Because it is handy to keep the file around, we’ll try the second approach instead.

In the pom.xml, we find this <plugin> element for Pitest:

            <plugin>
                <groupId>org.pitest</groupId>
                <artifactId>pitest-maven</artifactId>
                <version>1.7.3</version>
                <!-- this is needed to run pitest with JUnit 5 -->
                <dependencies>
                    <dependency>
                        <groupId>org.pitest</groupId>
                        <artifactId>pitest-junit5-plugin</artifactId>
                        <version>0.14</version>
                    </dependency>
                </dependencies>
                <configuration>
                    <verbose>true</verbose>
                    <targetClasses>
                        <param>edu.*</param>
                    </targetClasses>
                    <targetTests>
                        <param>edu.*</param>
                    </targetTests>
                    <outputFormats>
                        <outputFormat>HTML</outputFormat>
                        <outputFormat>CSV</outputFormat>
                        <outputFormat>XML</outputFormat>
                    </outputFormats>
                </configuration>
            </plugin>

The part to focus on is this:

                    <targetClasses>
                        <param>edu.*</param>
                    </targetClasses>

As a sibling to this <targetClasses> element, we can add an <excludedClasses> element (as described in this post):

                    <targetClasses>
                        <param>edu.*</param>
                    </targetClasses>
                    <excludedClasses>
                        <param>edu.ucsb.cs156.student.Main</param>
                    </excludedClasses>

We simply specify the name of the class we want to exclude, using it’s full package name. When we run pit again, we see that we now have 100% coverage

>> Generated 3 mutations Killed 3 (100%)
>> Ran 3 tests (1 tests per mutation)

If you open up the full report, you’ll see that Main.java no longer appears.

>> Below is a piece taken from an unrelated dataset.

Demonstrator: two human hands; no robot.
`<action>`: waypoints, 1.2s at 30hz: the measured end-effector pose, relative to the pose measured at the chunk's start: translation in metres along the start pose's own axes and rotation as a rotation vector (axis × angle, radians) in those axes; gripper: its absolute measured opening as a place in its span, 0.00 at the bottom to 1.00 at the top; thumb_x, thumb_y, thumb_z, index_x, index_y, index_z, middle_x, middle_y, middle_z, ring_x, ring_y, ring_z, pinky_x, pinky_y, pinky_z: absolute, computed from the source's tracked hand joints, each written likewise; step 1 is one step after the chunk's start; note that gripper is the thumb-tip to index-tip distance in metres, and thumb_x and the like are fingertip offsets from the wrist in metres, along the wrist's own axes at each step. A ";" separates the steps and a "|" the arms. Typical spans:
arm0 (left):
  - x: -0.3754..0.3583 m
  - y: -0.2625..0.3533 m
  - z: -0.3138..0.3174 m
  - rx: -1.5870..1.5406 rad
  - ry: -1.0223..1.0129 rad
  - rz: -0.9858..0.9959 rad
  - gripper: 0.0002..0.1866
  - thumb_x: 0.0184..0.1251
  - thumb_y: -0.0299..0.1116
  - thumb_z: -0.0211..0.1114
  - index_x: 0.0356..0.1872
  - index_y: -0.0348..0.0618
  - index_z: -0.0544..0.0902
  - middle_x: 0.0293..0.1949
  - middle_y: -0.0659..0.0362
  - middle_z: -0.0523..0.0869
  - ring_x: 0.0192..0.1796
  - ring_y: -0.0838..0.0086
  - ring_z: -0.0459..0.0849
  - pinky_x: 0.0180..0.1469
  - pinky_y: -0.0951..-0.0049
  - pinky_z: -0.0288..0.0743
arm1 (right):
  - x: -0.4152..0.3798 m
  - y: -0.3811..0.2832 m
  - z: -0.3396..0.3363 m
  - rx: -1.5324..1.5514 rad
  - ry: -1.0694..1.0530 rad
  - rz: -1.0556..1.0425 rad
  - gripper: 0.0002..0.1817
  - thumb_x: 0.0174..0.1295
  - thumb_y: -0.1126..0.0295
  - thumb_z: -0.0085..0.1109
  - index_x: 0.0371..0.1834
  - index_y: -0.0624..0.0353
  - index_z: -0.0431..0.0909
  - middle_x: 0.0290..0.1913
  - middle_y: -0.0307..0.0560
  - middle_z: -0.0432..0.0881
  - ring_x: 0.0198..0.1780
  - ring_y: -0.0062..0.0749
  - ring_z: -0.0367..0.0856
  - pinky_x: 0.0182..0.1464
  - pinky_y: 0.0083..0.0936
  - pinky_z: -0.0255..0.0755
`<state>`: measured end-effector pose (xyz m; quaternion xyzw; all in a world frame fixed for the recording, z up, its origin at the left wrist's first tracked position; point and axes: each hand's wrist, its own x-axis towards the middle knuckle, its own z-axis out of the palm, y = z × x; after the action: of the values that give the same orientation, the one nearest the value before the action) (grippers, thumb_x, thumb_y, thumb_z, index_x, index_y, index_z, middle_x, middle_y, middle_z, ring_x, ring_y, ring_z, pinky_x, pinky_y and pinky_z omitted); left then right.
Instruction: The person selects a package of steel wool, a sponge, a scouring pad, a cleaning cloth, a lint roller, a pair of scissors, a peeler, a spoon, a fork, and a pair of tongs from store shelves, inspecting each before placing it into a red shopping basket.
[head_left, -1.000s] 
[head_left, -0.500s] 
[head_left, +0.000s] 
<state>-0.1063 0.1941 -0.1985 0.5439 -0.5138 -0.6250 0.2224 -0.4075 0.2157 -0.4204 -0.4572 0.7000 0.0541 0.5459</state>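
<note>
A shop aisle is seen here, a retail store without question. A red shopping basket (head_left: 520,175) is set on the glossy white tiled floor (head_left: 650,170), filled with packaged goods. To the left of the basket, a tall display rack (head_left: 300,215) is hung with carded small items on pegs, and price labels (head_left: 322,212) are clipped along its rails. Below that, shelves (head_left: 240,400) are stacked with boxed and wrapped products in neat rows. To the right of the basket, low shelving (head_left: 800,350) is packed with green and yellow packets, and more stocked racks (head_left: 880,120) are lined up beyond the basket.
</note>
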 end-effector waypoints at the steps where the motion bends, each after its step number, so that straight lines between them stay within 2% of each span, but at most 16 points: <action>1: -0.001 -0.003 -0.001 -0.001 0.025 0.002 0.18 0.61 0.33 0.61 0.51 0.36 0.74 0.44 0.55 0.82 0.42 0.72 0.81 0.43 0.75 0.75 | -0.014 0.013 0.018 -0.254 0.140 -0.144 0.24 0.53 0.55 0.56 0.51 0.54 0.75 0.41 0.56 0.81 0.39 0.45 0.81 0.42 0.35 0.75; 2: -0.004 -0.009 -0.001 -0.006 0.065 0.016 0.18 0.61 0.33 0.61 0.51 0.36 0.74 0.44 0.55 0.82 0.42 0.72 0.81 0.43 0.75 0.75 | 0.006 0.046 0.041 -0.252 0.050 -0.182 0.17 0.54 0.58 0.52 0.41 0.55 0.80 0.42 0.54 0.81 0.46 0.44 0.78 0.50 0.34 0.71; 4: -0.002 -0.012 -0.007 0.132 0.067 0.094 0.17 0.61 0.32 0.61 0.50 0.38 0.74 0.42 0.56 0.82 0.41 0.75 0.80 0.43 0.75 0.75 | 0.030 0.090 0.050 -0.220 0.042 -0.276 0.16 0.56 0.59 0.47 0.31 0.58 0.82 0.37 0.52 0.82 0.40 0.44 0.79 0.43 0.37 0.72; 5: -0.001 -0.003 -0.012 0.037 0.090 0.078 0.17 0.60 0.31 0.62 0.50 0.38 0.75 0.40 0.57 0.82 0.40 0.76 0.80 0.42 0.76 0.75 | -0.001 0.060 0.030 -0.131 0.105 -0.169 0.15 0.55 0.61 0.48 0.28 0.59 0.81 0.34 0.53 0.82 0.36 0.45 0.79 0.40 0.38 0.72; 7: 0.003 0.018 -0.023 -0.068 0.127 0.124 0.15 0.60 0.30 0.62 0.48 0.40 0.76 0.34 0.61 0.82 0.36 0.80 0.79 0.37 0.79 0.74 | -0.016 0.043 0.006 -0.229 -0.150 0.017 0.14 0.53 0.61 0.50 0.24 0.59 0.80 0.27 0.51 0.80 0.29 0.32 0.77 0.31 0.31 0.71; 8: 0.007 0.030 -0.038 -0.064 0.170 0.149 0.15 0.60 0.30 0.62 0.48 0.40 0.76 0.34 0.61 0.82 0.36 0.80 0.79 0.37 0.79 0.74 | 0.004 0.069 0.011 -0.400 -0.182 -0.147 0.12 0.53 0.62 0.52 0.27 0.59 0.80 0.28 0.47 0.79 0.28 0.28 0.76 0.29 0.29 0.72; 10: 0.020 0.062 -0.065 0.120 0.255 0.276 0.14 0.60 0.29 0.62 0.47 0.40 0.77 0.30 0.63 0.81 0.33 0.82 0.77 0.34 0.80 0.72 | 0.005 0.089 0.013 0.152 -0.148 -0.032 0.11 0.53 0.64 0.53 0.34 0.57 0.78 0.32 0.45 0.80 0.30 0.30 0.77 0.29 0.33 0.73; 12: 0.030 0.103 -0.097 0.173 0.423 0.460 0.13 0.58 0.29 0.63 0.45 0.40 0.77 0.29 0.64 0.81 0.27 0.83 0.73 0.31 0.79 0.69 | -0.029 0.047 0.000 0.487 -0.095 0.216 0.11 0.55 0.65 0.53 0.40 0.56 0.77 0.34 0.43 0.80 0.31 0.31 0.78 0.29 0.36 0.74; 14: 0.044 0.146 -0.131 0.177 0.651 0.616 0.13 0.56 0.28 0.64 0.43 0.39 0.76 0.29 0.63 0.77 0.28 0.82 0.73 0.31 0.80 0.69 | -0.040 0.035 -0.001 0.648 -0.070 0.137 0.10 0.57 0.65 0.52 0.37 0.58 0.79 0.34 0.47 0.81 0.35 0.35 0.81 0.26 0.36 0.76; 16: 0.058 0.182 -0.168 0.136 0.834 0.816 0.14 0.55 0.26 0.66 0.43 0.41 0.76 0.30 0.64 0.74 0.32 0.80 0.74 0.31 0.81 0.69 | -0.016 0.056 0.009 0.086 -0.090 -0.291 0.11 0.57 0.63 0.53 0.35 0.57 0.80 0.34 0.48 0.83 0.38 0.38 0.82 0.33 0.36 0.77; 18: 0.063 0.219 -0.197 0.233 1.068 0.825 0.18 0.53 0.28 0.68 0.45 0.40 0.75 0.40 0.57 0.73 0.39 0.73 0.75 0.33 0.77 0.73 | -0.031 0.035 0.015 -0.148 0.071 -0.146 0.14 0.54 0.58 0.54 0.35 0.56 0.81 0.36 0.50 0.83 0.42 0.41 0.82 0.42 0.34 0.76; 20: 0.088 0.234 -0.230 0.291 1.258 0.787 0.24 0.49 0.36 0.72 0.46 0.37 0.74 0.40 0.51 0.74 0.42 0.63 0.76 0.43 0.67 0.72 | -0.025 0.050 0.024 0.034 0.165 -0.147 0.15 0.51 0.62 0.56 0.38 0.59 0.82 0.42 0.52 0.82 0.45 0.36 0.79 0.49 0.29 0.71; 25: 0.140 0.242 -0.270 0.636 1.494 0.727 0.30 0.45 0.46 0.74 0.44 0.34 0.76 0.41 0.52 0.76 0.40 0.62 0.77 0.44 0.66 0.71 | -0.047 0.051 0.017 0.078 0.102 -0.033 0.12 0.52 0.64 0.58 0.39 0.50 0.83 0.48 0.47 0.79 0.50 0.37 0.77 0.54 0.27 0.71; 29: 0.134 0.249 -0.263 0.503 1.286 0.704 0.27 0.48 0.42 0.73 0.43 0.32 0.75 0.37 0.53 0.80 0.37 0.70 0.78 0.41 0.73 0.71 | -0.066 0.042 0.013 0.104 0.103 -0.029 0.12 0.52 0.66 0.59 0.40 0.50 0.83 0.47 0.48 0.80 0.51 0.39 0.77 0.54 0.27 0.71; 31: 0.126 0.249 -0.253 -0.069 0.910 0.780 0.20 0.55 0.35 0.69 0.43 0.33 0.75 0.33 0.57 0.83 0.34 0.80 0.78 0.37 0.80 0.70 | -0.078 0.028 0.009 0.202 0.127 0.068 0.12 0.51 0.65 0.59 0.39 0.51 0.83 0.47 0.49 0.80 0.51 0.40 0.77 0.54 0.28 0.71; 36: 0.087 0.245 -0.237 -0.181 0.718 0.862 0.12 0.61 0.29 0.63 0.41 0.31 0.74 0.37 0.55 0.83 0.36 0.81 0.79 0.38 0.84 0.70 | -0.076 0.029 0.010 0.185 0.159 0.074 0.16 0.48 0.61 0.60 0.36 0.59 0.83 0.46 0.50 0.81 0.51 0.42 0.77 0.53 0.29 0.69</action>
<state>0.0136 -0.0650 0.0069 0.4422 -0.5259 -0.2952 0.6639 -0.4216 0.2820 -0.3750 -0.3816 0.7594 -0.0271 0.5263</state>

Our jacoco report, however, still shows Main.java as having no coverage. We can take a similar step to configure the jacoco report in the pom.xml as highlighted in this post.

This code can go inside the <plugin> element for jacoco, just before the closing </plugin> tag:

                <configuration>
                    <excludes>
                      <exclude>edu/ucsb/cs156/student/Main.class</exclude>
                    </excludes>
                </configuration>

This excludes the Main. Note that for jacoco, we need to specify .class on the end, while for Pit, we leave that out.

Now that we have 100% test coverage both in our jacoco and our pit report, we can proceed to actually adding some more functionality to our Student class. We’ll do that in ex10.